After almost a month outside my country, the return has been a difficult adjustment. I need time to re-evaluate priorities, with no distractions. The Salt seemed the ideal place for some perspective.
The Bonneville Salt Flats are so flat you seem to see the curvature of the planet, so barren not even the simplest of life forms survive. A place for isolation where one faces demons and personal truths head on.
I find an area to set up camp, and set forth upon the salt and rock, clearing my head with each step. I have no visitors 'cept for the lonely crow, cawing his welcome to the unforgiving landscape. The wind blows the cobwebs from my mind.

I began cloudbursting with renewed imagination. Disconnected from the outside world.
Just me.
As the sun begins it's inevitable descent, I build a fire and chant in sun kissed skin. Laying naked under the stars, my walkabout is revealed in the nothingness.
Surviving the night through sweat and realization. New insight.
Sleeping in the howling wind, I rise to the early orange glow of the returning sun along the horizon. Walking out of the Salt with purpose....

going forward.

22 July 2012

Myself again

Fat thunderclouds roll across clouded visions of a breast I once held dear.
where are you now woman?
Old skin wrinkles my mind.

Sitting in the dirt of Mother Earth next to her serpent
I worship the almighty sun, giver of life.

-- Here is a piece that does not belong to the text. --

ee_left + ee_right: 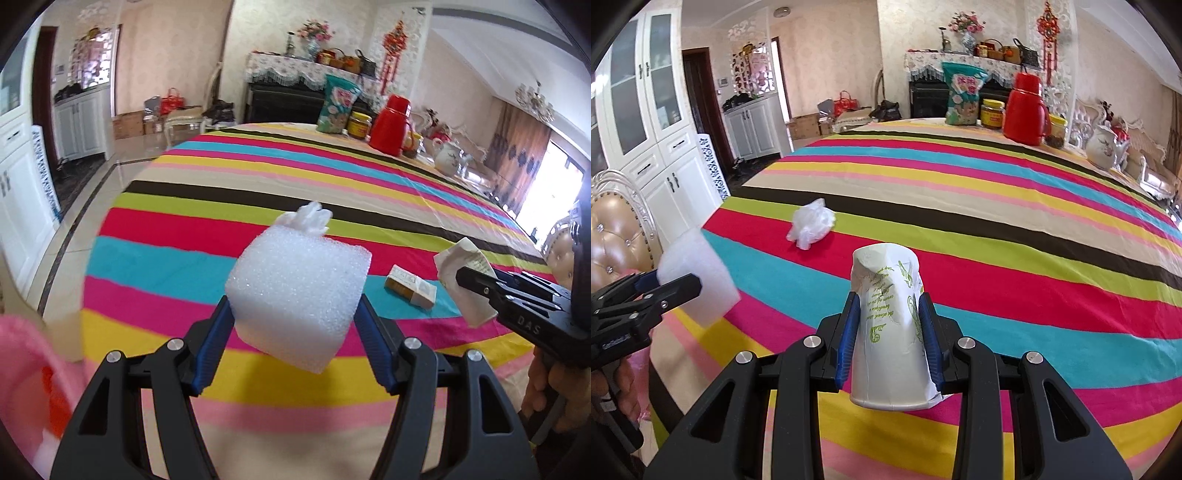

Take the time for sunrises and sunsets
the peaceful wind gently whispering melancholy.
I see hope in the empty spaces.

The poetry of the dead screams to be heard
high above the blinking lights
of routine madness
The serpent bites, and I close my eyes to the bloody truth of Frank O'Hara.

12 May 2012

in The Swell

I first heard "licensed to ill" when I was around 14, listening to it on my friend's walkman in the back of a van heading to the mountains to ski. The memorable times of youth.

When I heard on the radio that one of the co-founders of the Beastie Boys, Adam Youch (aka "MCA"), passed away on May 4th, I wanted to give tribute to this incredible artist.

The San Rafael Swell worked just fine for this purpose.
Climbing stone outcrops onto the edge of existence, looking for memories. I find the past in this land, the VW bus and a girl named Angie. Family trips when sis was still with us. No cares and the world ahead me.
Tired after hiking through rock and sand with the spring sun baking my skin, I go on the search for a refuge from the heat and night winds. The hidden splendor of Hondo's Arch will work.
I set up camp, cook a meal by the fire, then retire to the tent. The night is brilliantly clear, a full super moon shines down, illuminating cold earth in it's light.
A settlement of horse traders sing and play guitar. John Denver pierces the darkness. I close my eyes look forward to comforting dreams instead of stress and nightmares.
The morning brings an exploration of abandoned uranium mines and shafts. Eerie and hauntingly beautiful. Mixed in between are remnants of the past.
At the end of the journey was no great epiphany waiting for me. Only the faint words out of the lips of a wise man, saying....
"Life moves pretty fast. If you don't stop to look around, you could miss it."